• **What to work on**:
Output the exact lines that start at the one containing "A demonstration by" and continue to the last line of the entries below; do not output pictures.

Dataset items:
+===+

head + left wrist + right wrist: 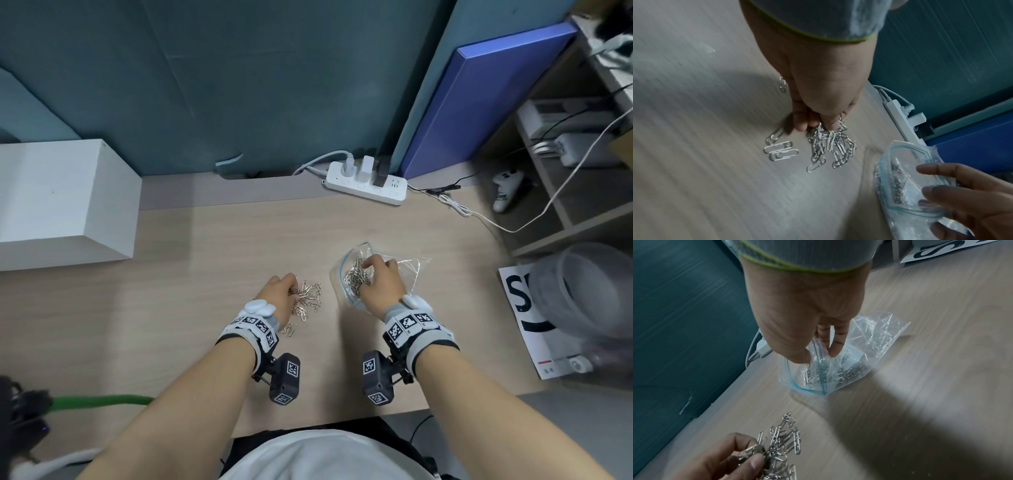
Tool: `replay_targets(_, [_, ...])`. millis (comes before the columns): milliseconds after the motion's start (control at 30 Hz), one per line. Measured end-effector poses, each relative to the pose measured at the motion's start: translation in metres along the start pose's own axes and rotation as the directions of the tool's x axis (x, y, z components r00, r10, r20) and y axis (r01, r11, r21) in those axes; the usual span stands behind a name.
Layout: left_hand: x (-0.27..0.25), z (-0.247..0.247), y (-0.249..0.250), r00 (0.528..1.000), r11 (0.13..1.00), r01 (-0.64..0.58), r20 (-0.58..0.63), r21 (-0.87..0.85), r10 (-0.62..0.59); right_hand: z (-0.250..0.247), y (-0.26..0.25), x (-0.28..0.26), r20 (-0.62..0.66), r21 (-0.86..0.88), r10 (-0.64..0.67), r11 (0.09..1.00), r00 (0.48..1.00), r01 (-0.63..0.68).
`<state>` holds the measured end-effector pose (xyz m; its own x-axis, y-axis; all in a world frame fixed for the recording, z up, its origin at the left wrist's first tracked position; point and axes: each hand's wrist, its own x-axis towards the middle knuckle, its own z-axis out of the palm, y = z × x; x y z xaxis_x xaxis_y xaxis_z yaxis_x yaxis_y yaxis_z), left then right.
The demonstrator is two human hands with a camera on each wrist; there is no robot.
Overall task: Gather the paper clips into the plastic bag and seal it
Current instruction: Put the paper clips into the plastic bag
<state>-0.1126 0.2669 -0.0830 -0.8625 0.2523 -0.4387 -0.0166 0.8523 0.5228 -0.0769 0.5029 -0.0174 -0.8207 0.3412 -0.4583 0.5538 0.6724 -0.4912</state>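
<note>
A pile of silver paper clips [310, 297] lies on the wooden desk [212, 260] in front of me. My left hand [279, 294] pinches a tangled bunch of them [830, 142] with thumb and fingers, just above the desk. A few loose clips [780, 150] lie flat beside the bunch. To the right lies a clear plastic zip bag [376, 270] with a blue seal strip [812, 391], its mouth gaping towards the pile, with several clips inside [846, 373]. My right hand [380, 279] holds the bag's upper lip, thumb and fingers [835, 345] curled on the plastic.
A white power strip [364, 183] with plugs and cables sits at the desk's back edge. A white box [65, 202] stands at the left. A printed sheet [527, 315] and a grey container [589, 294] lie at the right, beside shelves.
</note>
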Motion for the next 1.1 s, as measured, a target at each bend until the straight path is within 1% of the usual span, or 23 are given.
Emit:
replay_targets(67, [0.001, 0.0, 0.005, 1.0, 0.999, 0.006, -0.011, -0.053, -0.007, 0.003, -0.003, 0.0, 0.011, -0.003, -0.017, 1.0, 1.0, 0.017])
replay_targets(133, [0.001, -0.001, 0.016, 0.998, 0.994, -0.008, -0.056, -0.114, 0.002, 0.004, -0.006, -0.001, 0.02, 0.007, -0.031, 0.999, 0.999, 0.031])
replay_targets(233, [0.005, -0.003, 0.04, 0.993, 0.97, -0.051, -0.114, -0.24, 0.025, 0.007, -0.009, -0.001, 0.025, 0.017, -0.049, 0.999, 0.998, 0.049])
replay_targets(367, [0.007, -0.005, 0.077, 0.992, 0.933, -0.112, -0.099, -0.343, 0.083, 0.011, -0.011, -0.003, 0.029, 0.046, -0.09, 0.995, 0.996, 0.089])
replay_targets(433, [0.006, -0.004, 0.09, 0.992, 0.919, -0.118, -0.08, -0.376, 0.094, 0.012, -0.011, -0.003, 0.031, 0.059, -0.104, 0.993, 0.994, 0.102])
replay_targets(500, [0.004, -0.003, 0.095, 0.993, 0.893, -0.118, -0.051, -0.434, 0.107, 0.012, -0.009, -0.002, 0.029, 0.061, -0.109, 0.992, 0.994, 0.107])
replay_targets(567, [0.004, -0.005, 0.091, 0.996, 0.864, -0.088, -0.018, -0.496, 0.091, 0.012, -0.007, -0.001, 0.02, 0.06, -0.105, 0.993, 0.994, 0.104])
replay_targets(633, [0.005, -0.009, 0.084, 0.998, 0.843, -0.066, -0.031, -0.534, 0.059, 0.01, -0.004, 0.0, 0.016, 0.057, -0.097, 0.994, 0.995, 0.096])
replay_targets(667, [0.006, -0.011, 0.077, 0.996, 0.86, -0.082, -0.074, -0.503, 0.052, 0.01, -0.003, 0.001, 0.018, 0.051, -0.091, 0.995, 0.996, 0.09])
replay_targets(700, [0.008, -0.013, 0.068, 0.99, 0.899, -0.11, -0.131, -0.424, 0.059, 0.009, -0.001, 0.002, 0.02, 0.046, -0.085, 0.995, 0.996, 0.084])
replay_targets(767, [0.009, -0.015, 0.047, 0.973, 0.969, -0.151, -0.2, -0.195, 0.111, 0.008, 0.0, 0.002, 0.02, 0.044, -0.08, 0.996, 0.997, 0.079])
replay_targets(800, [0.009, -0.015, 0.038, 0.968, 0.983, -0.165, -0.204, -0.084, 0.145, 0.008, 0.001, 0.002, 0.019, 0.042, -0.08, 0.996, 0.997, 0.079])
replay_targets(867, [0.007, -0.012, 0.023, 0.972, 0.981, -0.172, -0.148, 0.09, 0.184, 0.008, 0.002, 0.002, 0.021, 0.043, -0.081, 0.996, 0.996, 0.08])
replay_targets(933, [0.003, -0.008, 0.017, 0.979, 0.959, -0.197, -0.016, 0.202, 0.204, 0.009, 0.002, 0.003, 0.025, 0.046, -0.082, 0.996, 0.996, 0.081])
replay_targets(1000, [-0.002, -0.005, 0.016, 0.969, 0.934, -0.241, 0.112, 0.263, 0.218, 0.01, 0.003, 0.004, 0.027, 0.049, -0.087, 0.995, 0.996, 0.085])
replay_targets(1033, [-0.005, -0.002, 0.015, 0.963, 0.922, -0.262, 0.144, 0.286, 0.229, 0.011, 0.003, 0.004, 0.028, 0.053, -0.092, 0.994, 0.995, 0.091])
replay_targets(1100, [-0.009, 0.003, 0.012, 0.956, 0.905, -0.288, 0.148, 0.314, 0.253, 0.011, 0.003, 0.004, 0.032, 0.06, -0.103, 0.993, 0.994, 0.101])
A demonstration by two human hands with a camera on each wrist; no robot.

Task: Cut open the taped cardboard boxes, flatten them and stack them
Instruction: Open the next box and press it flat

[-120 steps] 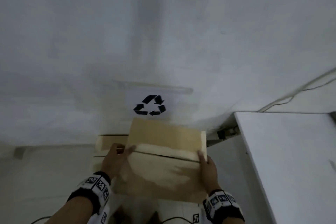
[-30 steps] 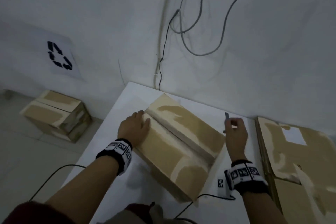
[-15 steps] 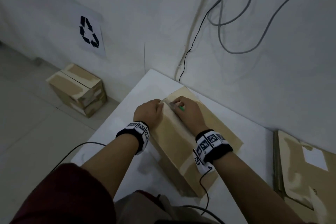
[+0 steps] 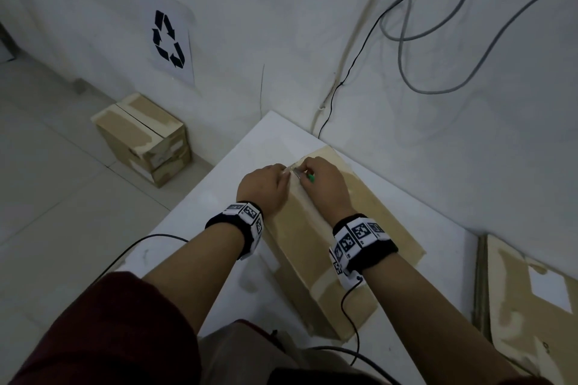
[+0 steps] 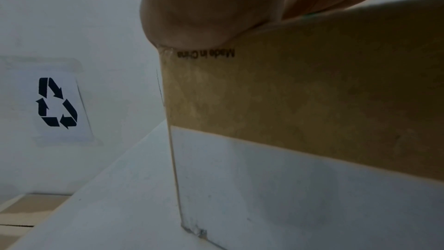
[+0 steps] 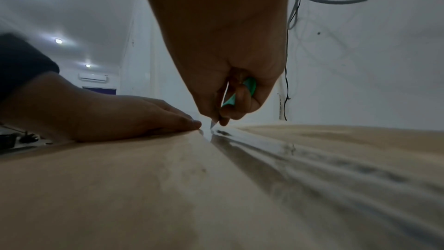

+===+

• **Answer to the problem**:
A demonstration by two human hands with a camera on each wrist; no robot.

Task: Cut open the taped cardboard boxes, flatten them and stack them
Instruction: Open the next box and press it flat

[-120 steps] 
[-30 steps] 
[-15 steps] 
[+0 steps] 
[+0 steps] 
[+0 steps] 

Nothing remains to add to the answer.